How do we get to scale and how can public policy be our friend?

  1. We need strong statewide leadership and a Governor and legislature that will set higher education goals for the state – in access and completion and goals for closing racial gaps. Goals with benchmarks that we review annually. We have to start asking what are the outcomes we need from our colleges and universities to meet the twin imperatives of improving social mobility and meeting economic demand and how do we hold our institutions accountable.

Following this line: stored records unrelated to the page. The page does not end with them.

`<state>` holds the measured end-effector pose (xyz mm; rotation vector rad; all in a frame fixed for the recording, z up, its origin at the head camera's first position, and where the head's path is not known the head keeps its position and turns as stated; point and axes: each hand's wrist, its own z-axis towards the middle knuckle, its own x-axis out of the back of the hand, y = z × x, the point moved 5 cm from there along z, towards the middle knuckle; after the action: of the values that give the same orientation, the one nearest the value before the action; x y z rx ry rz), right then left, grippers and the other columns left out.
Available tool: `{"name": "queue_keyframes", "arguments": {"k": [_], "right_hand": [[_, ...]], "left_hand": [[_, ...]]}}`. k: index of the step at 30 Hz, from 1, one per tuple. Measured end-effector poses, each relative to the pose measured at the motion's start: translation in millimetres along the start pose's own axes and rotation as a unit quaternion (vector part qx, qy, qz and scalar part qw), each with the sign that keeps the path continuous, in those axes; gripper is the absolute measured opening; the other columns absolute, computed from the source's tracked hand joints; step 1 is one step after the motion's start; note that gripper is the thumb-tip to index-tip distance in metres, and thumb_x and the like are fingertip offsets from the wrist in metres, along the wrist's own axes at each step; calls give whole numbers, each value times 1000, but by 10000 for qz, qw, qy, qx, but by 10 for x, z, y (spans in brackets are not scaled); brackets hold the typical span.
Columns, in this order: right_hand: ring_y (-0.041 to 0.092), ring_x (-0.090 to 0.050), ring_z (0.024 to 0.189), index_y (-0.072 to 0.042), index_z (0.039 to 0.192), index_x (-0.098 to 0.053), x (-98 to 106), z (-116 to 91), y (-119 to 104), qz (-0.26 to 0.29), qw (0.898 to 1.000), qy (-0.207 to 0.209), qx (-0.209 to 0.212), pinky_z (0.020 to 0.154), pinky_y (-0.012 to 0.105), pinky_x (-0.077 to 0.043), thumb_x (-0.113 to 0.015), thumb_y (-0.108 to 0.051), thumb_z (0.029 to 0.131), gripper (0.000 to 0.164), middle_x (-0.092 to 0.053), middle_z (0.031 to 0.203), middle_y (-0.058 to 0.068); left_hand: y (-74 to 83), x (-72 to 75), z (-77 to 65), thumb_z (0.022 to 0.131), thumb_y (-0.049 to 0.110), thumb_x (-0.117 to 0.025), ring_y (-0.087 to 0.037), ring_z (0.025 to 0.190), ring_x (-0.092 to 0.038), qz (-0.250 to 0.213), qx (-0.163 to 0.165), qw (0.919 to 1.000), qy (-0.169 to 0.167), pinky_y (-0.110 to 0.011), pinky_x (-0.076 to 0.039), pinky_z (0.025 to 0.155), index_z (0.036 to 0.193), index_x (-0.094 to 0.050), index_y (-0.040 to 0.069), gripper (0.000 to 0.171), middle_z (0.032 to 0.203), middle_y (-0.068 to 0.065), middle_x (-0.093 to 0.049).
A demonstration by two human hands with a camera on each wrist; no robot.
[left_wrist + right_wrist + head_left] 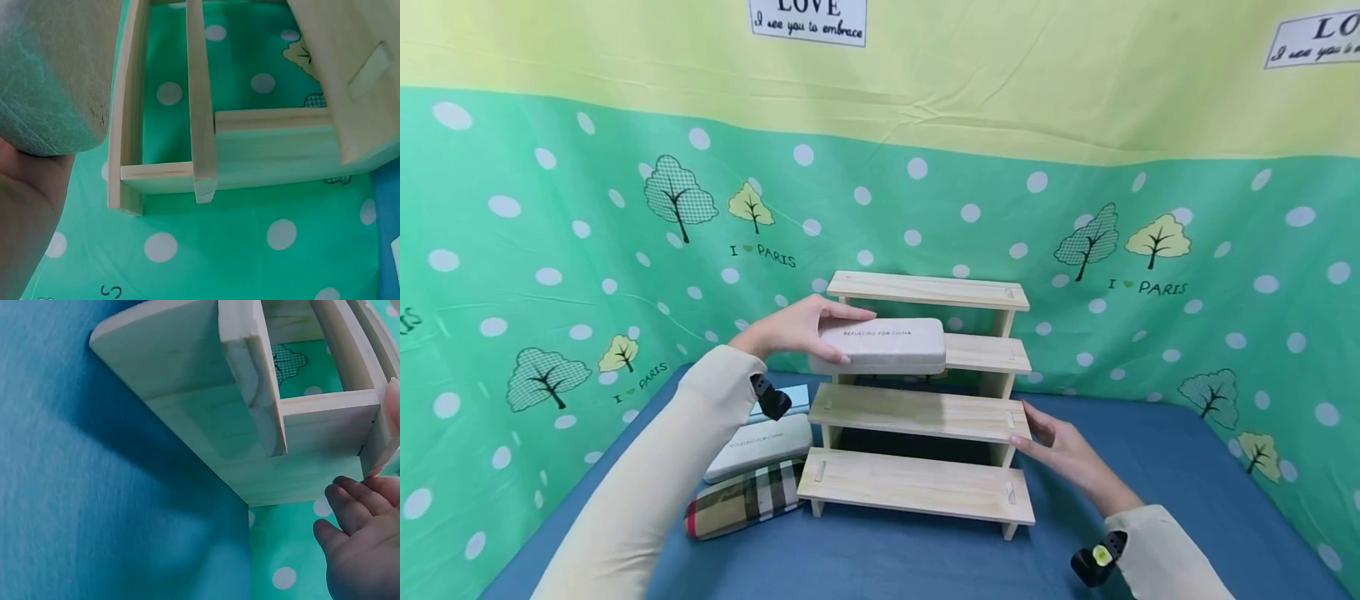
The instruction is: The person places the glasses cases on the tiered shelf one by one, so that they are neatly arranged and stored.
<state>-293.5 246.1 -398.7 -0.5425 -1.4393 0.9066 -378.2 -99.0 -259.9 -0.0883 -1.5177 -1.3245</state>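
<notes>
The left hand (801, 327) grips the left end of a pale grey case (891, 350), thumb along the front and fingers over the top. The case is level, with its printed face up, in front of the left part of the third board from the bottom of a wooden shelf (917, 414). Contact between case and board cannot be determined. The right hand (1067, 450) pinches the right end of the second board from the bottom, thumb at the front corner and fingers at the rear.

The four-board shelf stands on a blue tabletop (880, 562), toward its back edge. Between the shelf and the tabletop's left edge, three items lie in order from back to front: a light-blue box (797, 398), a whitish case (763, 444) and a plaid case (748, 498). The left sleeve (658, 467) partly covers the box.
</notes>
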Motion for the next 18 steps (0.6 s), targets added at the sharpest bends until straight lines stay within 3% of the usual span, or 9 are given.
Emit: {"name": "queue_keyframes", "arguments": {"k": [7,18], "right_hand": [[44,-31,132,7,146,-22,26,23,43,208,9998,-21,-11,101,55,-32,-60,-31,92,76,-28,147,27],[43,-40,128,8,146,-21,7,46,90,452,9987,-213,-82,98,51,-38,-59,-29,93,75,-32,145,29]], "left_hand": [[10,109,233,71,21,-80,-19,103,-53,252,140,9995,151,-35,-41,90,134,-55,12,69,132,-9,-56],[69,159,561,74,21,-79,-20,118,-51,254,167,9995,-61,-39,-38,100,136,-51,10,69,137,-9,-52]]}}
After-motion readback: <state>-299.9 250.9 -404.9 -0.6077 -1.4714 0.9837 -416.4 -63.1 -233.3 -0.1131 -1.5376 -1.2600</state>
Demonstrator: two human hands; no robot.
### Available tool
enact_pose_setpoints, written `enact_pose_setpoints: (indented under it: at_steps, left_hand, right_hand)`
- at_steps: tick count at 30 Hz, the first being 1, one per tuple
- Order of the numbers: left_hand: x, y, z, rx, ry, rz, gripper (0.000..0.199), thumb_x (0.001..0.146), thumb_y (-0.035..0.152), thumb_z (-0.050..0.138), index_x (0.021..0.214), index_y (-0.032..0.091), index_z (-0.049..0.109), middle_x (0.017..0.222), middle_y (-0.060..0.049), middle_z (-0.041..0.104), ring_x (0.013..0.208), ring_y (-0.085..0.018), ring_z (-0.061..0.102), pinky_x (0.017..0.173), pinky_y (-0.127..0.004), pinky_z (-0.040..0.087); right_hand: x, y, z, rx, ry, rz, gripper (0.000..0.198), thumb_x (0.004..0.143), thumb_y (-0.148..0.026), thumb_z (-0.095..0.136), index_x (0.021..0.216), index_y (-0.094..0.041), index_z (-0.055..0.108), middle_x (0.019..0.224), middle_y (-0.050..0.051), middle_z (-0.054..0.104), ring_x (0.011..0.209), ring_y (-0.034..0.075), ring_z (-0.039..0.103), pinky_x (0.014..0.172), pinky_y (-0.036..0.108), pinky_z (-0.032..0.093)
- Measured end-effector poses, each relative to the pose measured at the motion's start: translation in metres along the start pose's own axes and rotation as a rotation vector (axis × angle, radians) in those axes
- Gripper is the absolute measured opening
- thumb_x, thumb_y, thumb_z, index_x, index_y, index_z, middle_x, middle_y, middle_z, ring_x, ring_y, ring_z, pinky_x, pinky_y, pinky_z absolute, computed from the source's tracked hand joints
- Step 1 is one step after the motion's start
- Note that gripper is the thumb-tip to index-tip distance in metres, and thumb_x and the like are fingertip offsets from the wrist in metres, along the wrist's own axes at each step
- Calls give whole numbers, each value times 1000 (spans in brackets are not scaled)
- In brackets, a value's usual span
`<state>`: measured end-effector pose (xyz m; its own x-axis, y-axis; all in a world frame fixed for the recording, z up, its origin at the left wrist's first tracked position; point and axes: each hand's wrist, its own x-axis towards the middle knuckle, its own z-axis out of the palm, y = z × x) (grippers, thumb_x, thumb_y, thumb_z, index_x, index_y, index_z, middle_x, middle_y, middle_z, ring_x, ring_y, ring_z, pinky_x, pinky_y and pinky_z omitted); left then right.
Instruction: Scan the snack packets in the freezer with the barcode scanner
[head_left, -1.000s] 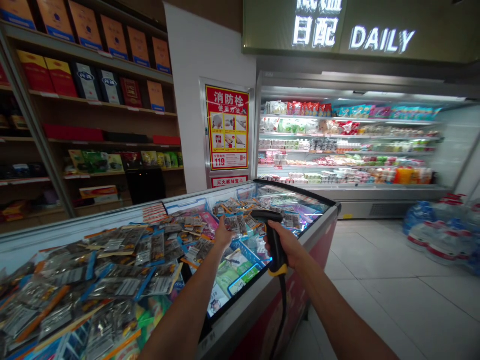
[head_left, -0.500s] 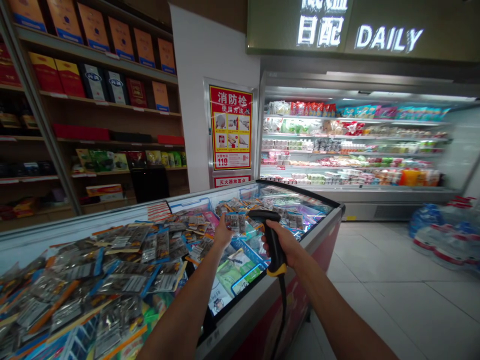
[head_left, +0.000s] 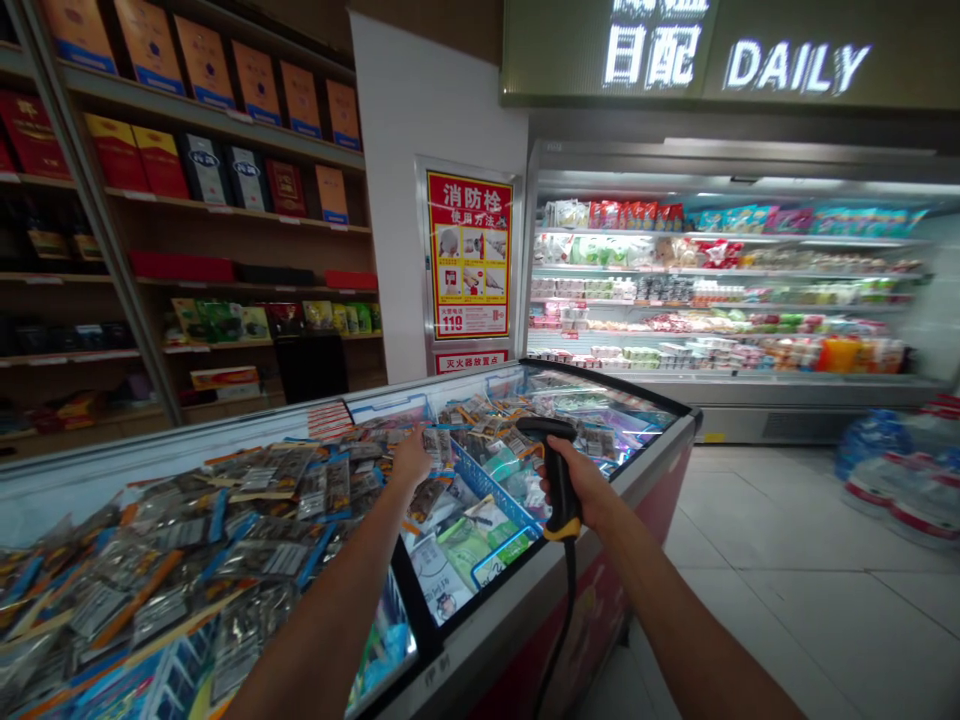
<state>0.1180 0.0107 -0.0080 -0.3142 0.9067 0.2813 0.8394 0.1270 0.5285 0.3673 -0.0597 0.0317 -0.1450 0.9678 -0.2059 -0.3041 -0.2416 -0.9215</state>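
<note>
My right hand is wrapped round the grip of a black and yellow barcode scanner, its head pointing left and its cord hanging down. To the left, over the chest freezer, my left hand is closed on a small clear food packet with a printed label. The hand itself partly hides that packet. Many similar packets with orange and blue edges lie heaped on the freezer's left side, such as one packet below the left forearm's level.
A blue plastic basket divides the freezer's contents, with green and white bags beside it. Shelves of boxes stand behind on the left, a lit refrigerated display at the back. Bottled water packs sit on the floor at right.
My left hand has moved left with the packet, away from the scanner's head. The right hand still holds the scanner, and the view has shifted slightly.
</note>
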Motion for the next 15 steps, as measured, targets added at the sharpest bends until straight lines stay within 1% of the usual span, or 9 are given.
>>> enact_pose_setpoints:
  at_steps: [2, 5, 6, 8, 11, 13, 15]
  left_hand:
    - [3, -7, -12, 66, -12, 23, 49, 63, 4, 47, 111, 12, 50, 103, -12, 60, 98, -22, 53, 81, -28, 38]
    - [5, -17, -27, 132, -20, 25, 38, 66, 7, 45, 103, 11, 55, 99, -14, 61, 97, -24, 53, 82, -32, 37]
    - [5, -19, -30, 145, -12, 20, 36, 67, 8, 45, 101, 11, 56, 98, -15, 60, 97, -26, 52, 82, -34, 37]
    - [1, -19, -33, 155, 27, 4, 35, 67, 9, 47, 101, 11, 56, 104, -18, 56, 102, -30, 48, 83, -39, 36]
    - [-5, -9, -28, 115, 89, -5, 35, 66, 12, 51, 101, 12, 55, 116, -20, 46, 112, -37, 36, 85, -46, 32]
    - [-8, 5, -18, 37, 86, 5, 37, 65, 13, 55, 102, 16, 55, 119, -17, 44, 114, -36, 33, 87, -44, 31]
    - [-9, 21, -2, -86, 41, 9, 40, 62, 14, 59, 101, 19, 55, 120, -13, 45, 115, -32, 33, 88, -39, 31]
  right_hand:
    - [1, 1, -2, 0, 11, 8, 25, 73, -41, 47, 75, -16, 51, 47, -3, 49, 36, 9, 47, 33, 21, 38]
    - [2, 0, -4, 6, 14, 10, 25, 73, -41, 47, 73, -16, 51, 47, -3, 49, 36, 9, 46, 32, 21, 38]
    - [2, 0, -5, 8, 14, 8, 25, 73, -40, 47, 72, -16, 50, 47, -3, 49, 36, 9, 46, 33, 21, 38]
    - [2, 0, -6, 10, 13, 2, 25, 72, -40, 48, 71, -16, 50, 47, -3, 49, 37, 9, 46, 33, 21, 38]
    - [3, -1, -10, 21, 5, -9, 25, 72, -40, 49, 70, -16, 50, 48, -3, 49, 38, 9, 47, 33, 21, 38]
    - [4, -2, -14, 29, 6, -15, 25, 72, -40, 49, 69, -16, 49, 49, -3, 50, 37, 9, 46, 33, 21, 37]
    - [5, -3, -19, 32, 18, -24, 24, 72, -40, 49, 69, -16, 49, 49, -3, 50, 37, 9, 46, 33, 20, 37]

  2. We need policies that force us to rethink the way our colleges and universities serve students. Policies like Guided Pathways which is a fundamental redesign of community colleges that addresses so much of what Dr. Long discussed. Students need structured pathways through remedial education, through transfer and through degree programs and intrusive guidance and supports starting in high school as they transition to college. 3 colleges are piloting guided pathways here in California and another fifteen may be coming online. Just yesterday Governor Brown proposed $150 million in the state budget to seed this work. This is the big thinking and big acting we need.
  3. We need to rethink caps in the UC and CSU. Two years ago, Ruben was a high school senior at Roosevelt HS in Boyle Heights who wants to be an engineer. He had a 3.7 GPA, above average ACT score, sports, community service and leadership experience but was unsure about whether he would have a spot at the UC. We learned that he didn’t get a spot at a single UC and of the 3 CSU’s he applied to, he only got into one. I remember he asked, if so many students like me want to be engineers and the state needs more engineers, why is it so hard for us to get a spot in college? What a great question. We send over 70% of our students right out of high school to our community colleges where only 40% will ever earn an AA, certificate or transfer after six years. When students start their education at four-year university they graduate at higher rates than had they started at a community college so why are still operating under admission caps defined in a 50-year-old Master Plan. Can we rethink our caps on admissions to the UC and CSU to serve more students and meet the needs of today’s economy?
  1. Finally, we need to fully fund our higher education system but we can’t write a blank check. Investments must be directed toward the outcomes the state needs. We fund our community colleges based on enrollment, so the outcome we get is enrollment. But we also seek completers so how do we rethink our funding structures for higher education to get us the outcomes we most need?